When you reach the line that contains "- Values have" in the data below, start reproducing lines exactly, and stop after the line that contains "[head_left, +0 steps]".

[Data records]
┌────────

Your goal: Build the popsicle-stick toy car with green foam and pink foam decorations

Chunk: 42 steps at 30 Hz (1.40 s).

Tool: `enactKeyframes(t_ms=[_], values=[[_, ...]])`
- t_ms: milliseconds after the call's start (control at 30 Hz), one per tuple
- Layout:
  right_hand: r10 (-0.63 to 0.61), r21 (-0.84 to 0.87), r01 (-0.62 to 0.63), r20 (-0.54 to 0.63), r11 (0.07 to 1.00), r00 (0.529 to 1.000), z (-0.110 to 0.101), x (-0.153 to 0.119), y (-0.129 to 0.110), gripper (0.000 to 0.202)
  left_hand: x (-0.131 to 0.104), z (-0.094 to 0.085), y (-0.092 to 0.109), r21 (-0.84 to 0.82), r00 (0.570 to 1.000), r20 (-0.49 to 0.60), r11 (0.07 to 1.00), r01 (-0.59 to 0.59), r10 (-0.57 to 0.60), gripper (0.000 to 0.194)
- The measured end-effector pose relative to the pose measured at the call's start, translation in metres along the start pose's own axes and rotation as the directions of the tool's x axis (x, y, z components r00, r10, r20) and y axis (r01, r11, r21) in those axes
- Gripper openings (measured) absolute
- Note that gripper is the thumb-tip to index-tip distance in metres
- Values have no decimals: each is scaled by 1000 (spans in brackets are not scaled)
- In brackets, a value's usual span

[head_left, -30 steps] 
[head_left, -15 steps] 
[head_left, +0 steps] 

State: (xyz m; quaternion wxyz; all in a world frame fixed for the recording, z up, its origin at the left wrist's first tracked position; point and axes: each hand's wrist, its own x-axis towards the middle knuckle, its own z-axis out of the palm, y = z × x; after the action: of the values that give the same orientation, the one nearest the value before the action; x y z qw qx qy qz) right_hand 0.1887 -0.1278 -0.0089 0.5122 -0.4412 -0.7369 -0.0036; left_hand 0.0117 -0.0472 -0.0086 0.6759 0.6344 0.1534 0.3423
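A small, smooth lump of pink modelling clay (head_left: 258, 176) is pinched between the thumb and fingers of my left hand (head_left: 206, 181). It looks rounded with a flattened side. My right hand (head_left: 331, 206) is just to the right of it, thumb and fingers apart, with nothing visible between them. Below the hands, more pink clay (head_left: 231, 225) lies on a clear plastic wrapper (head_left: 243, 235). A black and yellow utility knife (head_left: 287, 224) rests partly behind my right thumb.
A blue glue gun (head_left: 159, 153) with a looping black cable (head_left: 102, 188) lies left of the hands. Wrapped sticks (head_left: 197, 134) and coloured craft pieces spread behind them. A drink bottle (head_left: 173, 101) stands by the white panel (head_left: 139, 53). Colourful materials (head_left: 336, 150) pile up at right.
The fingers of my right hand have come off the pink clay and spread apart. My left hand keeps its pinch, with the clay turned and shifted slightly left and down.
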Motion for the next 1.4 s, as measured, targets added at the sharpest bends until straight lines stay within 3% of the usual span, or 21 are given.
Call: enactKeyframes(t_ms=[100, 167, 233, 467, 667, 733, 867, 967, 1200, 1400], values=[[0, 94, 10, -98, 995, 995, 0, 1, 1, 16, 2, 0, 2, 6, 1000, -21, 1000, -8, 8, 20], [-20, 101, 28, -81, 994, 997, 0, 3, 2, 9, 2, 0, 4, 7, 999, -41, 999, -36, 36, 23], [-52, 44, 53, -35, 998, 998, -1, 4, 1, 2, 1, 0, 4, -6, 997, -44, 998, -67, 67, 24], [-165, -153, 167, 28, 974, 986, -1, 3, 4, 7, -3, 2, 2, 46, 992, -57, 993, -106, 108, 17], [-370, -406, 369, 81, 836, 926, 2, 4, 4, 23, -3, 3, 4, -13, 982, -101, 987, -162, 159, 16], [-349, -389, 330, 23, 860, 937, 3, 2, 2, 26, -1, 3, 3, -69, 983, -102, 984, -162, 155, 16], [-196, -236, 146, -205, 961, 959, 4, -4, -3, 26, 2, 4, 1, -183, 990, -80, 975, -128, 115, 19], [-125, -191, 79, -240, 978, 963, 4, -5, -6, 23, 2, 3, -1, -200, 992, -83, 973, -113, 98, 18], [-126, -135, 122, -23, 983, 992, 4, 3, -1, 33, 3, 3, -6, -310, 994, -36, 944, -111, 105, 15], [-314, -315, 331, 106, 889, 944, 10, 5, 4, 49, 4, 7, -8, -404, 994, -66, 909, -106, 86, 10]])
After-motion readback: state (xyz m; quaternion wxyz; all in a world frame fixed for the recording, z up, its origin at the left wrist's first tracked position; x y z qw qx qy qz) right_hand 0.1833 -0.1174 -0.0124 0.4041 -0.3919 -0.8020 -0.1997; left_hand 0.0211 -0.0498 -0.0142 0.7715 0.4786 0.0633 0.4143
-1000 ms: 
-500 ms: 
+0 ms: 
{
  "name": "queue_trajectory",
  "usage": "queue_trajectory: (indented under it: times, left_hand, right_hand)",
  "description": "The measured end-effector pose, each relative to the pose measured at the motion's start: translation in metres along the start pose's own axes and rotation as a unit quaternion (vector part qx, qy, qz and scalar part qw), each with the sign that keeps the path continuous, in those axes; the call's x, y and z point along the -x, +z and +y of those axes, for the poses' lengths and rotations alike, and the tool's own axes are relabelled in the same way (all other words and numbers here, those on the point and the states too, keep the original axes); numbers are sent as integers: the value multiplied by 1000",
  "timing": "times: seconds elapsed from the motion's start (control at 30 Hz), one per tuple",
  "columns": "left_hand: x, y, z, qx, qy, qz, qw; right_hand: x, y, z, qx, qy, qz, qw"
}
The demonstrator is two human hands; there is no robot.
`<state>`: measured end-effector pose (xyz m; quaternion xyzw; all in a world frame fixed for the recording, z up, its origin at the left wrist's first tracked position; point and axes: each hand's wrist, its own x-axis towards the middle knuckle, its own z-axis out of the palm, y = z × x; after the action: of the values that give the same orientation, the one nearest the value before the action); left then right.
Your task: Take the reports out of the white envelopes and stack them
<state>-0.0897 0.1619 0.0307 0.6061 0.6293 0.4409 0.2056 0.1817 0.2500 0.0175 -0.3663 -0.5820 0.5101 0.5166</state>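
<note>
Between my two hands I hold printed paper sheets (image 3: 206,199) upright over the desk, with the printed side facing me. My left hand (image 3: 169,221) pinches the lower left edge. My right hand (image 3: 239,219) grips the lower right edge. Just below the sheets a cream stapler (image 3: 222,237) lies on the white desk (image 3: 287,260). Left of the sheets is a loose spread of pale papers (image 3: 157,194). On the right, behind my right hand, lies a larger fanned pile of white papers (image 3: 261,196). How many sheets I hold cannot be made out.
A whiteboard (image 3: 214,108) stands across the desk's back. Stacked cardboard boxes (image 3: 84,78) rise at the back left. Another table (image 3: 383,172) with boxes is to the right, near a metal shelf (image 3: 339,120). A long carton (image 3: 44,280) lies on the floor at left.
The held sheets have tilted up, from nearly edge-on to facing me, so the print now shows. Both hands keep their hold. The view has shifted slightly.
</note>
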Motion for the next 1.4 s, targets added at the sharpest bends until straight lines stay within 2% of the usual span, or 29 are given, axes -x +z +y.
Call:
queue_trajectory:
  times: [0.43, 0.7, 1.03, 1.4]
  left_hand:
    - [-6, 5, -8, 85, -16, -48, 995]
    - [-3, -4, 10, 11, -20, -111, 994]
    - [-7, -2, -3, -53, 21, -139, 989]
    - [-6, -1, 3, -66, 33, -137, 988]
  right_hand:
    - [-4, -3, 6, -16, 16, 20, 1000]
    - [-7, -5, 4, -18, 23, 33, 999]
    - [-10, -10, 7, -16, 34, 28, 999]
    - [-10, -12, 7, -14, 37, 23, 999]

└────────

**RESPONSE**
- Values have no decimals: each is scaled by 1000 (spans in brackets are not scaled)
- In brackets, a value's usual span

[head_left, -30 steps] 
[head_left, -15 steps] 
[head_left, +0 steps] 

This answer has been given in full.